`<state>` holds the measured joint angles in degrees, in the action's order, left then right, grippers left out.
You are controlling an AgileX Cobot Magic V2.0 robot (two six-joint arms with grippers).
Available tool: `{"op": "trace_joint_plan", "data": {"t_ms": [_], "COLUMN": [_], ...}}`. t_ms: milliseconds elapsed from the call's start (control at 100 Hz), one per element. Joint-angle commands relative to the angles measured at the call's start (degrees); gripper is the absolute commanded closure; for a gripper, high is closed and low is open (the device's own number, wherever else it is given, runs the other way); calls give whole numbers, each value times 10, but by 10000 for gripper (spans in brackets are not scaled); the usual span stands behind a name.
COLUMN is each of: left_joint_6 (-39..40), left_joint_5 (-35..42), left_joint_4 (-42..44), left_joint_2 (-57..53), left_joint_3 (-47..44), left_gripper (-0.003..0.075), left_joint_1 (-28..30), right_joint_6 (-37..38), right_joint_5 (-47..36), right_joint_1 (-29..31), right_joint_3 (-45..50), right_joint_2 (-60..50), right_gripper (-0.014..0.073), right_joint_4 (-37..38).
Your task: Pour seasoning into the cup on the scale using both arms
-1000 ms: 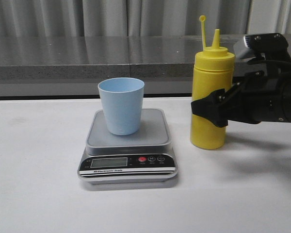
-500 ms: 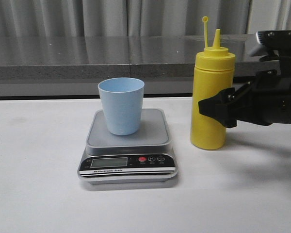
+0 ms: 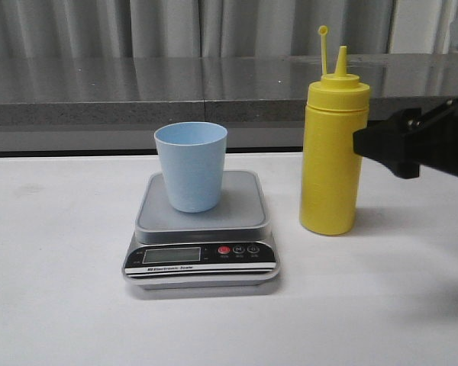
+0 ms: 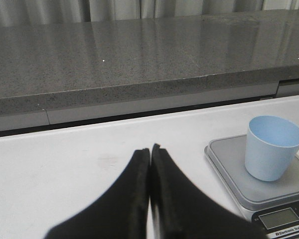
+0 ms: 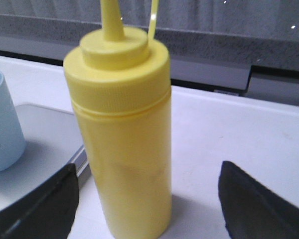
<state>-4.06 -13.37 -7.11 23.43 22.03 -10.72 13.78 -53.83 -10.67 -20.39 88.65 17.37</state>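
The right hand is spread wide and grasps nothing; the bottle stands upright on the table just beside its fingertips, clear of them, and in the right wrist view the bottle sits between the two fingers without touching either. Beyond the bottle from that hand, the cup stands upright on the plate of the scale. The left hand is clenched on nothing, fingers pressed together, with the scale and cup off to one side of it, apart.
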Motion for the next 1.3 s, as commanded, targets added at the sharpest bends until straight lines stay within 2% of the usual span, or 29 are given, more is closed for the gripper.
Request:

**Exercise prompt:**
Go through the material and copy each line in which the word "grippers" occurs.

**Result for this task:**
`<state>` holds the measured joint angles in degrees, in the action's order, left then right, grippers left out.
You are controlling an AgileX Cobot Magic V2.0 robot (two six-joint arms with grippers).

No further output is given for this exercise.